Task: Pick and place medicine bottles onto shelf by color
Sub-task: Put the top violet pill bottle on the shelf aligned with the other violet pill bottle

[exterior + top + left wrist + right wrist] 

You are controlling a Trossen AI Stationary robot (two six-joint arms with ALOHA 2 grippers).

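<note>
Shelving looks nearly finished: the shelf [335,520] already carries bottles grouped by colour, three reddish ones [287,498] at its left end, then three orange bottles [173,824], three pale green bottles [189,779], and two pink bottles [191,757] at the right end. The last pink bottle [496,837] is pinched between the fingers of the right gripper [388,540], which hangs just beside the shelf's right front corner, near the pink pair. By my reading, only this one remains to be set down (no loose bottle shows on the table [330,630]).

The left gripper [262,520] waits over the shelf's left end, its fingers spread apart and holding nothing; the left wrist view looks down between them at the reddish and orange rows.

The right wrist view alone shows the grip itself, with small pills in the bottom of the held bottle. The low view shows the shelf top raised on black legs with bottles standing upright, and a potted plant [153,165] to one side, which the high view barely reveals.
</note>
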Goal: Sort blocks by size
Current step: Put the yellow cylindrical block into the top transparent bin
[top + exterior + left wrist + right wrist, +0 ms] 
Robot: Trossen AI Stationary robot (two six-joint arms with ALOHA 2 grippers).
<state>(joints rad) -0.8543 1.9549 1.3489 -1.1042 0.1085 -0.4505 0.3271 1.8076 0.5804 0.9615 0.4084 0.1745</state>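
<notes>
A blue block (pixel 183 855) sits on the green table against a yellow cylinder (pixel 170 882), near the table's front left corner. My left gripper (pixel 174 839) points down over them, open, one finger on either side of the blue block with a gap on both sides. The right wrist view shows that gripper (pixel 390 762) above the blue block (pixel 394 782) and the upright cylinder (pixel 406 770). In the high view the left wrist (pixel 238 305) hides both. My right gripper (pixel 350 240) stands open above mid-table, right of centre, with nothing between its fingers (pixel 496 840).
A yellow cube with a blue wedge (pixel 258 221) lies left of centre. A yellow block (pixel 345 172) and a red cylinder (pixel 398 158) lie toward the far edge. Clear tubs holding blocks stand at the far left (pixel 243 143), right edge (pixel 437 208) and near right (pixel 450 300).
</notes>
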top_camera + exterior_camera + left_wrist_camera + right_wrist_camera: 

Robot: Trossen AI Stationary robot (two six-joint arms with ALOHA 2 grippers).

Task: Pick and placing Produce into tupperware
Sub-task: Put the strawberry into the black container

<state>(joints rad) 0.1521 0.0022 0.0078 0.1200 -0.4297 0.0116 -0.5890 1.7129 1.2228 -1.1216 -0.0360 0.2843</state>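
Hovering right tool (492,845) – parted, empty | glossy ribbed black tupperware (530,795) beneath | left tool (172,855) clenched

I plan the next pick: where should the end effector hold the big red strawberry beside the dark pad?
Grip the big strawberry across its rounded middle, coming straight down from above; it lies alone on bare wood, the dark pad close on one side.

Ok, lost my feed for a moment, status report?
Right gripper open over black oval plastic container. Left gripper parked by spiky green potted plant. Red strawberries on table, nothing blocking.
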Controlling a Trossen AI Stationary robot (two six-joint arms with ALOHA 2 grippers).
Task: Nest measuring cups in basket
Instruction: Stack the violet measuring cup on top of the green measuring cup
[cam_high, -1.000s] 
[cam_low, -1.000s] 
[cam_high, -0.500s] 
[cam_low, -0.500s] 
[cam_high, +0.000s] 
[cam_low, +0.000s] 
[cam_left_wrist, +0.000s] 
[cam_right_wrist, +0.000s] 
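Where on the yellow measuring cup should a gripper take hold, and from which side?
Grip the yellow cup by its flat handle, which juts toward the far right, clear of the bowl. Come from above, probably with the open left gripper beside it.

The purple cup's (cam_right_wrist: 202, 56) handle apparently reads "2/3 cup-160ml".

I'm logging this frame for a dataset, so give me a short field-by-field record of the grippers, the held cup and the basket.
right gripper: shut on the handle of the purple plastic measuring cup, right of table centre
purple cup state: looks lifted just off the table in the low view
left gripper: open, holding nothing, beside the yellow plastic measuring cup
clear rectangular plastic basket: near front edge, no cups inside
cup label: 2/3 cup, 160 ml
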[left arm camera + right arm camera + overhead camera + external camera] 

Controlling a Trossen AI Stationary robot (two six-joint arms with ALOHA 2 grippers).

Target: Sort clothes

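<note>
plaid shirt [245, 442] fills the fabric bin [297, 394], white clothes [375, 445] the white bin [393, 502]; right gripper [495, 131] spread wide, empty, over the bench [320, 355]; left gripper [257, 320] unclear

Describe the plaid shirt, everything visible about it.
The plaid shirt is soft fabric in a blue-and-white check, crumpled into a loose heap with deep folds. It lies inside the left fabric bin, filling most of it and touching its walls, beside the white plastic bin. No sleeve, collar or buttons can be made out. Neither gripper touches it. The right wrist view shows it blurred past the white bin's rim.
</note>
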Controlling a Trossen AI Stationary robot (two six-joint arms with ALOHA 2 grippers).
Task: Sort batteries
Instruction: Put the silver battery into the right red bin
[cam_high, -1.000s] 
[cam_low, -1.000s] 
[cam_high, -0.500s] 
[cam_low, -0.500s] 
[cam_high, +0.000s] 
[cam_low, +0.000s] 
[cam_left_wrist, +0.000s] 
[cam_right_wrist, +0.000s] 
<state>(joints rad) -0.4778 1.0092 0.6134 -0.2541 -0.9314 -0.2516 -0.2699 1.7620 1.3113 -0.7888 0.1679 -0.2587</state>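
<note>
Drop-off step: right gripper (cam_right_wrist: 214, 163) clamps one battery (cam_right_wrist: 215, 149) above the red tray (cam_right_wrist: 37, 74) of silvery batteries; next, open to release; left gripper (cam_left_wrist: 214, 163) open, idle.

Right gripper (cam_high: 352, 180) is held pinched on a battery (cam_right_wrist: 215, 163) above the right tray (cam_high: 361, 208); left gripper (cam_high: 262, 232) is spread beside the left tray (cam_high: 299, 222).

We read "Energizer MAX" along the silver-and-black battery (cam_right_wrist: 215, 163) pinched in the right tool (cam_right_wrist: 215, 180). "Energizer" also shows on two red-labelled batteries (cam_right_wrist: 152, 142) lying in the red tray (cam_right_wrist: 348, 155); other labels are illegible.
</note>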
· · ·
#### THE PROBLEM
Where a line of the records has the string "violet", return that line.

#### YOUR SOLUTION
Sub-task: Put the top violet pill bottle on the shelf aligned with the other violet pill bottle
Instruction: Stack the violet measuring cup on top of the green measuring cup

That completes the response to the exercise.